Auckland's public health service is warning a mumps outbreak could go on for some time unless people get fully vaccinated.
Health authorities say those most at risk are aged between 10 and 29 and are part of a so-called lost generation who missed outduring a discredited controversy over vaccinations in 1989.
Auckland Regional Public Health Service has been told of over 450 cases this year.
That was up from 300 cases on 5 September, a jump of 150 in three and a half weeks.
"That's increasing on a daily basis," its clinical director Dr Julia Peters said.
"There's no evidence of things slowing down. It's a bit too early to say whether we've reached the peak."
The outbreak first started in West Auckland however Dr Peters said that had now spread across the whole city with it focused in Counties Manukau and West Auckland.
"There are a lot of schools that are impacted but it's also spreading within families and throughout the community."
She said Pacifika were disproportionately affected.
"Pacific people are making up around 50 percent of the cases."
Dr Peters said it was being driven by people who were not fully immune to the virus with 80 percent of people affected not vaccinated.
"So the only way we're going to stop this now is by increasing the levels of immunity across Auckland and in particular that target group.
"Earlier in the year, we really were trying to control it to see if we could bring it to a halt by our normal public health mechanisms.
"That - not surprisingly given the low rates of immunity, particularly with that 10 to 24-year-old age range - has proven not to be effective.
"So we're now directing our efforts into promoting vaccination."
Dr Peters said DHB colleagues, including Pacific health teams, were being talked to and schools as well as other primary health organisations had been warned.
"This outbreak, if we don't really get on top of vaccinating people, this outbreak is likely to go on for some time yet."
Students separated in exam season
A South Auckland school has had to separate some unvaccinated students during exams, for fear of spreading mumps.
Papatoetoe High School principal Vaughan Couillault said it had two students catch the virus, including one last week.
"[It's the] middle of exam season obviously, the end of term three preliminary exams, so we've had to take students who haven't been able to prove that they have been immunised and put them in a separate exam space ... so there has been lots we've had to do."

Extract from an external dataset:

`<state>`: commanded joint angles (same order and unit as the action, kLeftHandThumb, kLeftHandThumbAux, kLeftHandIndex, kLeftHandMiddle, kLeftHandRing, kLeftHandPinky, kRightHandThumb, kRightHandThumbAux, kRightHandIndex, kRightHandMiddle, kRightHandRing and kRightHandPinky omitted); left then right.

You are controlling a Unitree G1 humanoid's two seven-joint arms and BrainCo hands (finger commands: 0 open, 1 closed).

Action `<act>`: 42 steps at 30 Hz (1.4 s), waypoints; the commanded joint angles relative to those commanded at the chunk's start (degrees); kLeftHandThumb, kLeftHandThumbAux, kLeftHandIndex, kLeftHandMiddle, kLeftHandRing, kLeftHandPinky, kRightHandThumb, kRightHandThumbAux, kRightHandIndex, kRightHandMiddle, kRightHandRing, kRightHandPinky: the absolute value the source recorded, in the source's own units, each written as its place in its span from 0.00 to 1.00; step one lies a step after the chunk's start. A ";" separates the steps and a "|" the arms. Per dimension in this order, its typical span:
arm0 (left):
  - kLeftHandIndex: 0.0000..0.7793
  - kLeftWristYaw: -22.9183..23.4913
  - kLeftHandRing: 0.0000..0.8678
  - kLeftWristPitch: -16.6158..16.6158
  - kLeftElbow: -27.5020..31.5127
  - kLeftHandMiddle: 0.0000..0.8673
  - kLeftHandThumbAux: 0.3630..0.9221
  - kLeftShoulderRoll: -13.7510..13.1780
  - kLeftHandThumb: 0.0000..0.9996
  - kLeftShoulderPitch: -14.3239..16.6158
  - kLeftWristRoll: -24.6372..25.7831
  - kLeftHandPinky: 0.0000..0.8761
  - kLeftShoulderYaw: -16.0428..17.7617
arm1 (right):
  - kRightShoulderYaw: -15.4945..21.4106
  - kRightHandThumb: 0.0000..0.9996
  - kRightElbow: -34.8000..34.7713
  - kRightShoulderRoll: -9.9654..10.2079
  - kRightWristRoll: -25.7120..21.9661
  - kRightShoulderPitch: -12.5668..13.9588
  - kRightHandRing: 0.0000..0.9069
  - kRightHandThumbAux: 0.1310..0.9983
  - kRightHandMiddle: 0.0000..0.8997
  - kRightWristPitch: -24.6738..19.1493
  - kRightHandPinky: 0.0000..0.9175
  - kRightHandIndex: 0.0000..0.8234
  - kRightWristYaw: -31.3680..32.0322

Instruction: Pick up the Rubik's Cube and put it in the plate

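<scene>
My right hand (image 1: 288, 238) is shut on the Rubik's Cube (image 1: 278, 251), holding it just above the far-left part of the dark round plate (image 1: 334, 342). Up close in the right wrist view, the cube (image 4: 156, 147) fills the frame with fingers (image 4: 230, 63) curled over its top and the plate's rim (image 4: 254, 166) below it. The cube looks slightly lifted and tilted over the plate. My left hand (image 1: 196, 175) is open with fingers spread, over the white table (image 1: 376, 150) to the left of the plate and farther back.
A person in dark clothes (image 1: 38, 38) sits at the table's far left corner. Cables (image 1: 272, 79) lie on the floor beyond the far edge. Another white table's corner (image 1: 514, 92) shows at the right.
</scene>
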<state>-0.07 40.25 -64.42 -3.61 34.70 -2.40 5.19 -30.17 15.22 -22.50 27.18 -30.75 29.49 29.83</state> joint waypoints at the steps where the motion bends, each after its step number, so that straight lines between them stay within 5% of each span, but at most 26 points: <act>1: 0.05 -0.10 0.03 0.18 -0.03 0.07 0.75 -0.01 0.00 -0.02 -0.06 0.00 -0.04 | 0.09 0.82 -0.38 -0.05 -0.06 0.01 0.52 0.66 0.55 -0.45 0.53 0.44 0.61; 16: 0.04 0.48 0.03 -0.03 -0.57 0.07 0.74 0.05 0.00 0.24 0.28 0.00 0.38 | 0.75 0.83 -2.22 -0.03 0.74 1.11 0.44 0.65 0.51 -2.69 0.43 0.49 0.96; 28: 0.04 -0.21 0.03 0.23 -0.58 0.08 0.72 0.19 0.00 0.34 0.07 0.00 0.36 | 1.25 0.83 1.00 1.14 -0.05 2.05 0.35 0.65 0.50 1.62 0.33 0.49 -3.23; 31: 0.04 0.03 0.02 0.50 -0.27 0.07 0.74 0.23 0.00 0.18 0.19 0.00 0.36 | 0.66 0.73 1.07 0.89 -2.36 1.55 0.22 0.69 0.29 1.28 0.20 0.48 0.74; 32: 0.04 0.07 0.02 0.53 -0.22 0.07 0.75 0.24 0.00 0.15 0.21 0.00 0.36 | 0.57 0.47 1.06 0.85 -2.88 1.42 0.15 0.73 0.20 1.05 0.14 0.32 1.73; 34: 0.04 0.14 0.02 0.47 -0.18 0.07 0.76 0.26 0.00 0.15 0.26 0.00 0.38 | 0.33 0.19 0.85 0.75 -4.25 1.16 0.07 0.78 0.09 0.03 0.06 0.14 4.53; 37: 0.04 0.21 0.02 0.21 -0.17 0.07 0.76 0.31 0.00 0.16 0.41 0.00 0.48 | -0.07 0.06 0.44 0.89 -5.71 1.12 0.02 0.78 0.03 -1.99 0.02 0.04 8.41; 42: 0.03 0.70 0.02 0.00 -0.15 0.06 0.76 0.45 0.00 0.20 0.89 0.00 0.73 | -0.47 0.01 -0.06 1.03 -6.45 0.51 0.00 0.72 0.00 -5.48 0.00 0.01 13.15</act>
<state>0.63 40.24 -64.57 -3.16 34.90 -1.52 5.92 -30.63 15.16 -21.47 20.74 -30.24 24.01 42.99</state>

Mangere College had its first case of mumps this week with those close to the student asked to stay home if they were not vaccinated.
College principal Tom Webb said it had come in time for school holidays.
"That's come at a pretty good time for us, because that case was identified on Tuesday and it will mean students won't need to miss too much school.
"They're obviously not in as close contact with each other during the school holidays. Hopefully that will help us out with not getting any further cases."
Other schools in the area have sent letters home notifying parents about the risks.